Kedua, menegaskan bahwa kematian adalah murni prerogatif urusan Tuhan semata. Kuasa Allah dalam menghidupkan atau mematikan siapa pun. Ketiga, keragaman tafsir tersebut menunjukkan bahwa tidak ada kata sepakat di kalangan ulama. Hal ini masuk dalam wilayah ijtihadi, jika mengutip Quraish Shihab, lebih dari perdebatan Isa wafat atau tidak, yang terpenting adalah Allah Swt menyelamatkan Isa dari konspirasi untuk menjatuhkan derajatnya. Memang sekira berpandangan pandangan umum, mayoritas umat Islam memahami Al-Masih tidak wafat di tiang salib dan sosoknya pun diangkat ke langit. Tetapi sebagaimana dibaca dalam uraian sebelumnya, ada banyak makna terkait arti kata wafat. Di sinilah pentingnya menghargai keragaman pendapat terlepas dari pendapat mana yang kita yakini.

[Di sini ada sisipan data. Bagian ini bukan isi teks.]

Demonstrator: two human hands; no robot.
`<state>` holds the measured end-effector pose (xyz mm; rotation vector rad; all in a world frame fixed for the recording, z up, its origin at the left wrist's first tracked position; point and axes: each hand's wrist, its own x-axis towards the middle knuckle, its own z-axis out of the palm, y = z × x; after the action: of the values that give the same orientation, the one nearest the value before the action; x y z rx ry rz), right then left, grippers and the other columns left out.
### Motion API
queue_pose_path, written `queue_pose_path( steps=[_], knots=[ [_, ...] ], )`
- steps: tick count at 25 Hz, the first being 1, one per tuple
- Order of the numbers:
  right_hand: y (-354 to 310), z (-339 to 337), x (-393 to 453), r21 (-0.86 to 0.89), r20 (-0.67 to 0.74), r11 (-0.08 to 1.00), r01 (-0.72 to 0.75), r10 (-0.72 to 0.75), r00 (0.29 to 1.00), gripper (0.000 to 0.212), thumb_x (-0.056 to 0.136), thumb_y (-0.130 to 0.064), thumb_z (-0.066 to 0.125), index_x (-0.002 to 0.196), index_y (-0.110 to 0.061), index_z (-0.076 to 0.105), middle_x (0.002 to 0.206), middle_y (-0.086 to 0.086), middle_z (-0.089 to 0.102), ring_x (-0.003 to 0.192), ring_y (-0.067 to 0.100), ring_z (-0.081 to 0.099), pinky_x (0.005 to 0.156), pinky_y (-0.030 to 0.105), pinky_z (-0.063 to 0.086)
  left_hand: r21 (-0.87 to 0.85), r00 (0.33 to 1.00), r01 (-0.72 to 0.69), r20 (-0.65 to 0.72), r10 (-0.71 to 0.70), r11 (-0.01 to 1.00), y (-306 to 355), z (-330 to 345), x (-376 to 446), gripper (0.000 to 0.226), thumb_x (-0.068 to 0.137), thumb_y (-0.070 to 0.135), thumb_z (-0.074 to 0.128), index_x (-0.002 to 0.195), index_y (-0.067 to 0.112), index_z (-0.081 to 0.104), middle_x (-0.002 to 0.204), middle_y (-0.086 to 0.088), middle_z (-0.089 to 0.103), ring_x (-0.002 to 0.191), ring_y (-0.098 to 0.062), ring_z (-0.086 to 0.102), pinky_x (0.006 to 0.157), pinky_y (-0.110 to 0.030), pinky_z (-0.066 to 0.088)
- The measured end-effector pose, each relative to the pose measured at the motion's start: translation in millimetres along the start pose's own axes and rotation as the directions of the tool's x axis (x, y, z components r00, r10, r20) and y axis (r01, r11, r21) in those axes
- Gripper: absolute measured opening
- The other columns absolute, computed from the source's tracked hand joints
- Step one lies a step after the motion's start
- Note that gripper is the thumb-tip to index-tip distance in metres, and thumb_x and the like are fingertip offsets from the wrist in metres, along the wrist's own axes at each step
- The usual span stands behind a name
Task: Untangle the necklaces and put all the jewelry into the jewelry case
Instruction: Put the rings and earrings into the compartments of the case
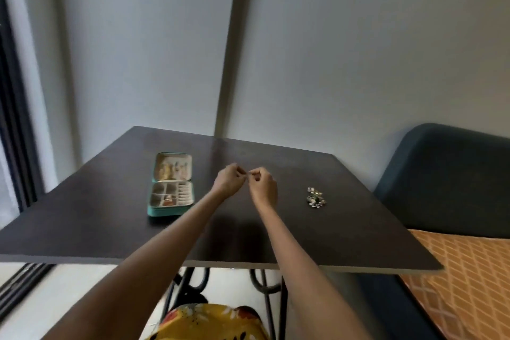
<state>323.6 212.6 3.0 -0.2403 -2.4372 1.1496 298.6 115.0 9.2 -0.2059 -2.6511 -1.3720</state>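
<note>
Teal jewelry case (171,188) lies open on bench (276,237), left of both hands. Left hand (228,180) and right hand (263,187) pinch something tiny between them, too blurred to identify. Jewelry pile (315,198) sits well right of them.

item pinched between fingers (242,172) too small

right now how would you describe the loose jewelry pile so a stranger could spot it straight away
Start at the dark table and look to its right side, toward the blue chair. The pile lies there alone, a small glinting cluster right of both hands. Unlike the jewelry in the open teal case on the left, it sits bare on the tabletop.
</note>
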Motion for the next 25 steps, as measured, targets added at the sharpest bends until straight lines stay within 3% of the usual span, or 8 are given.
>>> queue_pose_path(
  steps=[4,9,15,20,25],
  knots=[
    [77.9,-58.9,24.5,-0.077,-0.209,0.987,-0.144,0.126,0.97,0.016,0.087,-0.011,0.054,0.099,-0.014,0.065,0.107,0.009,0.064,0.102,0.028,0.06,0.082,0.033,0.045,-0.165,0.989,-0.056,0.124,0.077,0.985,33.8,92.6,-6.7,0.02,0.087,0.01,0.059,0.105,0.004,0.063,0.102,-0.016,0.068,0.098,-0.028,0.062,0.071,-0.021,0.039],
    [139.0,-106.9,44.5,-0.142,-0.215,0.936,-0.322,0.288,0.933,0.023,0.089,-0.013,0.054,0.111,-0.014,0.06,0.117,0.009,0.051,0.108,0.028,0.054,0.086,0.036,0.044,-0.157,0.969,-0.086,0.218,0.119,0.984,51.1,159.4,6.5,0.033,0.086,0.007,0.056,0.119,0.008,0.058,0.111,-0.011,0.061,0.104,-0.025,0.058,0.091,-0.028,0.044],
    [163.2,-101.7,61.6,-0.276,-0.077,0.946,-0.171,0.156,0.985,0.028,0.09,-0.027,0.057,0.118,-0.027,0.061,0.114,-0.001,0.058,0.11,0.02,0.054,0.078,0.026,0.041,0.105,0.943,-0.257,0.243,0.226,0.961,51.7,188.5,33.6,0.036,0.092,0.026,0.049,0.126,0.035,0.052,0.114,-0.001,0.052,0.111,-0.017,0.047,0.091,-0.03,0.039],
    [168.3,-97.2,66.5,-0.171,-0.07,0.968,-0.181,0.171,0.983,0.021,0.086,-0.021,0.059,0.103,-0.033,0.063,0.088,-0.017,0.062,0.098,0.012,0.058,0.077,0.03,0.049,0.066,0.959,-0.25,0.154,0.237,0.966,44.8,190.2,45.1,0.023,0.085,0.02,0.056,0.106,0.026,0.063,0.106,0.001,0.06,0.105,-0.019,0.055,0.09,-0.031,0.04],
    [165.1,-98.4,60.5,-0.116,-0.127,0.977,-0.179,0.165,0.978,0.019,0.089,-0.017,0.056,0.101,-0.029,0.063,0.088,-0.012,0.063,0.091,0.011,0.06,0.07,0.027,0.048,0.038,0.943,-0.294,0.176,0.284,0.955,42.0,184.2,43.6,0.021,0.084,0.011,0.057,0.1,0.023,0.065,0.101,0.001,0.058,0.099,-0.017,0.058,0.09,-0.034,0.044]
  ],
)
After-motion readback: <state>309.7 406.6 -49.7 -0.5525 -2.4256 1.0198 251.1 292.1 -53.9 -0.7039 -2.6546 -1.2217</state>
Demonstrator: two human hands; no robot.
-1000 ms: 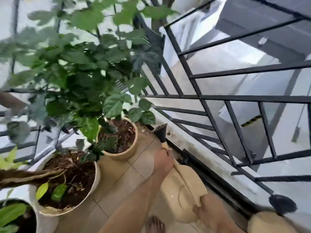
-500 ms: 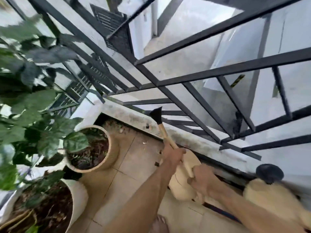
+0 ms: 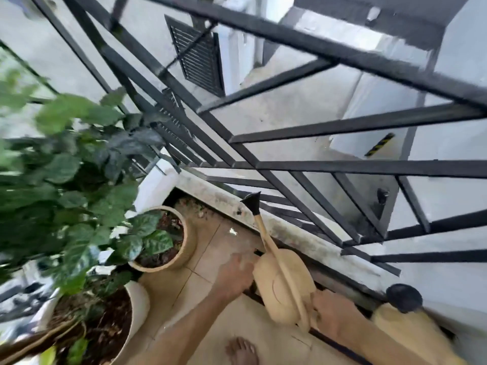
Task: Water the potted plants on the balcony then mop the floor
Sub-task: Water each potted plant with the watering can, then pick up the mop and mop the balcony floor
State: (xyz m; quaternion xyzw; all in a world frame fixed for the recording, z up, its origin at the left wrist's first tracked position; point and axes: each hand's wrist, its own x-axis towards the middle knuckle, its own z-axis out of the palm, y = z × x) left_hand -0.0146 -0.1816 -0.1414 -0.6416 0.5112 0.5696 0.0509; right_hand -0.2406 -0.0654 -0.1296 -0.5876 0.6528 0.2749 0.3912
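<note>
Black metal railing (image 3: pixel 311 164) spans the upper field, its bars crossing at angles above a stained concrete ledge (image 3: pixel 297 233). Leafy green plants (image 3: pixel 66 175) fill the left, blurred, rooted in a white pot (image 3: pixel 138 309) of dark soil. A smaller beige pot (image 3: pixel 188 246) stands just beyond it on the tan tiled floor (image 3: pixel 208 248). Between my arms sits the beige watering can (image 3: pixel 283 283): rounded body, long thin spout rising to a black rose head near the ledge. My right hand (image 3: pixel 333 314) grips its rear end. My left hand (image 3: pixel 235 277) lies just beside the body, fingers curled; I cannot tell whether it holds anything. My bare foot (image 3: pixel 241 350) shows below.
</note>
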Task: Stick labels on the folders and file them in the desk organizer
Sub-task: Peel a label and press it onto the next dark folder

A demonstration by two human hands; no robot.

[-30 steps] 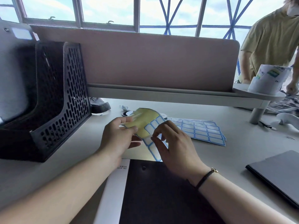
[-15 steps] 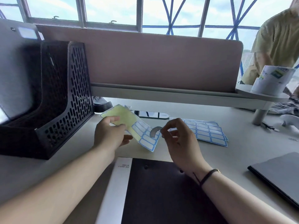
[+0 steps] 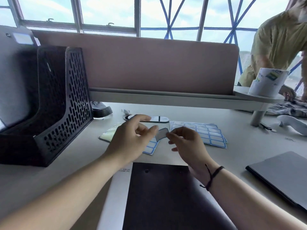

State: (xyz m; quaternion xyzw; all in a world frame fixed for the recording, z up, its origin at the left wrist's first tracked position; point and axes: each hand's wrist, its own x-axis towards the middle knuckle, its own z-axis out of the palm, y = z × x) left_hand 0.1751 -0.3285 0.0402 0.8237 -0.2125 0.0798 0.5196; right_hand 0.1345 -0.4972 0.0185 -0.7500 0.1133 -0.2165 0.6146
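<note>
**Grey label held between your two hands**

Grey and slightly curled, the peeled label sits in the air between your hands, above the desk. Your right hand pinches its right edge between thumb and forefinger, the other fingers loosely curled. Your left hand has its fingertips at the label's left edge, fingers relaxed and a little spread; whether they actually grip it, you cannot tell from this view.

Under your left hand lies the used label sheet, partly hidden, with its yellowish backing showing to the left. A fuller label sheet lies just right of your right hand. The dark folder with its white spine lies flat directly in front of you. The black perforated desk organizer stands at the left, with a grey folder already upright in it.
</note>
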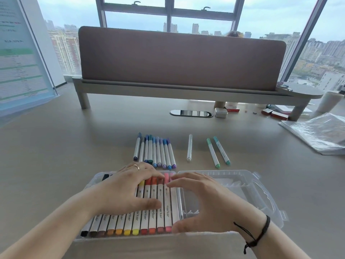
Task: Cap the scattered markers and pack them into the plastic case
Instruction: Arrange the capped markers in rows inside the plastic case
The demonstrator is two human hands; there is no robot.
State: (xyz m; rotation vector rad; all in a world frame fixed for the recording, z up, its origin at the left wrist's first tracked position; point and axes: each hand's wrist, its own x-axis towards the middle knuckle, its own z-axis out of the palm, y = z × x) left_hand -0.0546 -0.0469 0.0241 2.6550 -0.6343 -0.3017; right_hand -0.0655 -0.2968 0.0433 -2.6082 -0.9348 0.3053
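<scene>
Over the plastic case (242, 186), left hand (123, 189) lies flat on the packed markers (149, 212); right hand (203, 200) spread, gripping nothing, fingertips at the pink one. Press evenly, seat the row flush, then fetch the blue markers (155, 152) beyond.

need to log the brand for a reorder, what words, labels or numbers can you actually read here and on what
"marker": printed along the white barrels of the markers in the case, repeated down the row and partly hidden under the left hand.
Small dark logo near the top of those barrels: too small to read.
Print on the loose white marker and the two green markers: too small to read.
Poster at far left: blurred, unreadable.
</scene>
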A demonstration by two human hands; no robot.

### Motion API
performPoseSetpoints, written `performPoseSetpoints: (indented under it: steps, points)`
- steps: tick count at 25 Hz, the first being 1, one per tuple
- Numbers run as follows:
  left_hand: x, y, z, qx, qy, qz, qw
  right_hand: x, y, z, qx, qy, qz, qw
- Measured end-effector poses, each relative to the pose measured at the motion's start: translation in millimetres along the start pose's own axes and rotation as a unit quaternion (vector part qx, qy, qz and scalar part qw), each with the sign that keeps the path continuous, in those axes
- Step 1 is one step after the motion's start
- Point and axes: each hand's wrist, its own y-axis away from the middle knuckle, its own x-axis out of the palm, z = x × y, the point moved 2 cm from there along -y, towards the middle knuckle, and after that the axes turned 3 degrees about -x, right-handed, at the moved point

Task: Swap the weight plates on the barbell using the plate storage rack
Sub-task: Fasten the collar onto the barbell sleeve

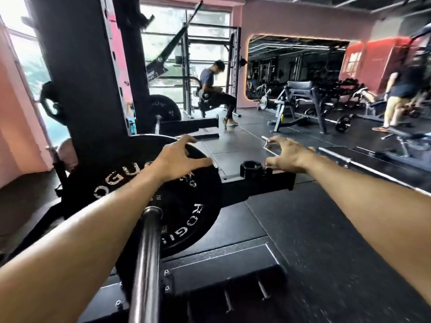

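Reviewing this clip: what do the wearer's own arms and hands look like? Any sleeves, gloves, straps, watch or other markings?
Both forearms are bare as far as the frame shows, with no sleeve visible. The left hand and right hand wear no gloves, wraps or lifting straps. No watch, wristband or ring is visible on either. Motion blur softens the fingers, so small marks cannot be ruled out.

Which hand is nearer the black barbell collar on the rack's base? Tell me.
Right. The right hand hovers open just beside the collar, fingertips almost touching it; the left hand rests on the weight plate, farther away.
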Motion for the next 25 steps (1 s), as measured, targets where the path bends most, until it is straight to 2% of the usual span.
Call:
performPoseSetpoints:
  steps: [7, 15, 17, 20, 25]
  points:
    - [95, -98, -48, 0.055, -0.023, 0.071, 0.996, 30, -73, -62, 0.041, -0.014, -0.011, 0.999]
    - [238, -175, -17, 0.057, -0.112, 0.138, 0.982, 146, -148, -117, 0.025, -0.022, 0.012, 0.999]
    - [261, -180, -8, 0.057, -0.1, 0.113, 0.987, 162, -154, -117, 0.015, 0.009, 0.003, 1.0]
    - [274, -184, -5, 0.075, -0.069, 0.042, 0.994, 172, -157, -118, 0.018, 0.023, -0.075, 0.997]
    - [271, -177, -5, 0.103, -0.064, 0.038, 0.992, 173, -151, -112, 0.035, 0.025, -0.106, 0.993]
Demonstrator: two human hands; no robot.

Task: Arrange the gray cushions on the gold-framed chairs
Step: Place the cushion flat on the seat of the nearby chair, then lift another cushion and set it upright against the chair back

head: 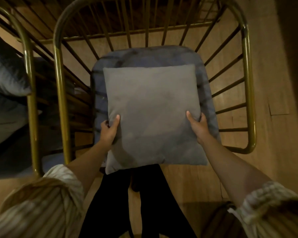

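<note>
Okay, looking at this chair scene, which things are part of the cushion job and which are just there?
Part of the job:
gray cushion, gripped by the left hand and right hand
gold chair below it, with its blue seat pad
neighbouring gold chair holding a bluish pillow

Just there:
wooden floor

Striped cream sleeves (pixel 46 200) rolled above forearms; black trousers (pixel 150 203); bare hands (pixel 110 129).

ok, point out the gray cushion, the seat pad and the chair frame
gray cushion (pixel 151 114), head view, middle of its top face
seat pad (pixel 144 55), head view, far edge
chair frame (pixel 247 86), head view, right gold rail
</note>
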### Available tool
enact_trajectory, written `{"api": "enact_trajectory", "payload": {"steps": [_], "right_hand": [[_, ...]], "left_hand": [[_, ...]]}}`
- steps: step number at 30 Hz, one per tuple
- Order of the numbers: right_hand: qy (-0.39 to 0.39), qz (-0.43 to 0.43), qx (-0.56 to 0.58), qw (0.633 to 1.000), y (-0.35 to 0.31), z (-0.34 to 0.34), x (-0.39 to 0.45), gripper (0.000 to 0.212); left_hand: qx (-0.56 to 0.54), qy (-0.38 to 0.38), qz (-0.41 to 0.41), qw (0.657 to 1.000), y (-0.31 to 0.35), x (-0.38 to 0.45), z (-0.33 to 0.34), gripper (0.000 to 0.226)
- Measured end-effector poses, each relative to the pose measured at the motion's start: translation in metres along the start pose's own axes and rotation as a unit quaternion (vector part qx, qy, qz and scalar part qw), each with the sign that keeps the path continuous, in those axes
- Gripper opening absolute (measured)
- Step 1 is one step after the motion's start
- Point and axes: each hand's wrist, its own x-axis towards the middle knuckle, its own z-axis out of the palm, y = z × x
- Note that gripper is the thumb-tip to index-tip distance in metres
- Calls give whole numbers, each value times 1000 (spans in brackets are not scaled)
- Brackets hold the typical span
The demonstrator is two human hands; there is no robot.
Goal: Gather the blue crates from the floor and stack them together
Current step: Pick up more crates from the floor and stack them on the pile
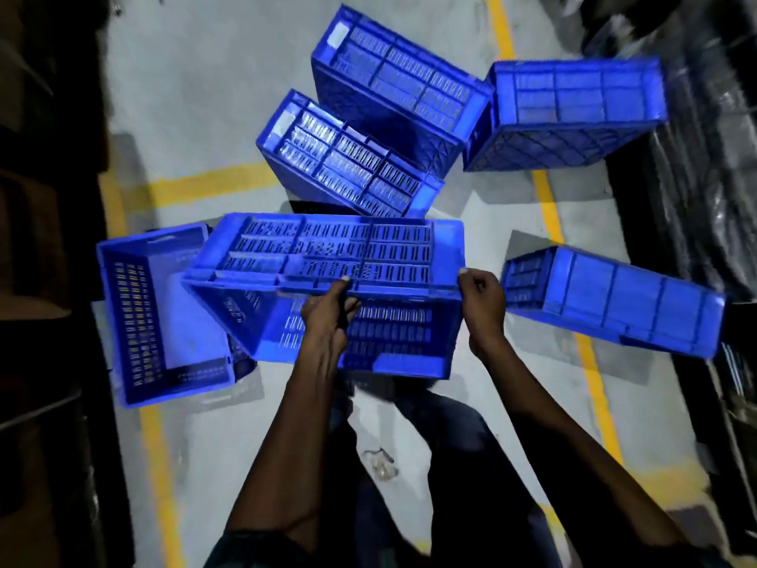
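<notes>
Both hands are on the nearest blue crate, which I see tipped on its side with its slotted wall facing up. My left hand is clenched over the near top edge, fingers curled through the slots; my right hand grips the same edge at its right corner. Just left of my left hand, another crate lies on the grey floor, partly behind the held one. Right of my right hand sits a tilted crate. Beyond both hands, three more crates lie tipped close together among yellow floor lines.
</notes>
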Motion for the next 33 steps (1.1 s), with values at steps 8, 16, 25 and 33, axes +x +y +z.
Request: {"api": "enact_trajectory", "payload": {"steps": [8,16,25,33], "right_hand": [[9,-123,158,980,-109,-47,-113,57],[2,-285,-56,957,-106,-75,-168,30],[30,-344,-28,938,-193,-69,-203,24],[-11,-455,-96,885,-222,-34,-240,37]], "left_hand": [[-101,-103,87,986,87,-151,-33,27],[-160,-123,141,969,160,-253,-67,20],[-240,-138,159,948,191,-295,-92,25],[-336,-76,216,914,186,-290,-148,25]]}}
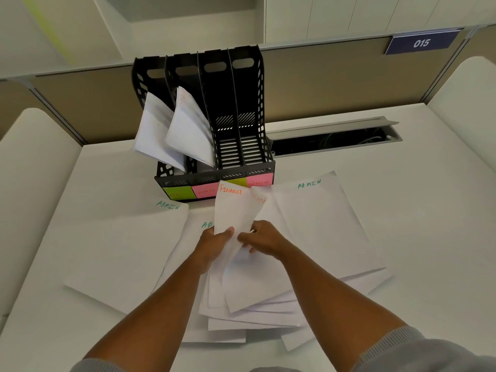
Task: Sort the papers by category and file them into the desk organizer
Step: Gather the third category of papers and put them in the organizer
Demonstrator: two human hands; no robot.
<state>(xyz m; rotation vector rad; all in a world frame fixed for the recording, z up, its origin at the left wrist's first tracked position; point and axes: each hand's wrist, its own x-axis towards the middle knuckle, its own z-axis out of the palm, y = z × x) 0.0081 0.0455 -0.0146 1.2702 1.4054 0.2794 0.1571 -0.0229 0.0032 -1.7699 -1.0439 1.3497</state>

Lebih dari itu, yang juga perlu diteladani adalah sosok kemanusiaan Al-Masih. Dalam konteks ketuhanan, umat Islam dan Kristiani tidak dapat berjumpa. Di situlah letak perbedaan fundamental. Namun, dalam hal kemanusiaan, kedua komunitas beragama ini meyakini hal yang sama. Bahkan seluruh manusia di dunia ini mengakui kepribadian Al-Masih yang penuh teladan. Karenanya, dimensi kemanusiaan ini menjadi ruang temu bagi umat beragama. Di tengah diskriminasi perizinan membangun rumah ibadah, persekusi, hingga penjajahan tanah untuk hidup di berbagai daerah, kebangkitan atau kenaikan Al-Masih ke langit seharusnya meninggalkan keteladanan yang dapat kita teruskan sebagai manusia. Wallahu a’lam bish sowwab.
[1] Ahmadiyah juga masuk dalam kategori Sunni. Hanya saja, karena memiliki pendapat yang berbeda terkait kematian Isa Al-Masih, maka perlu diberikan penekanan khusus.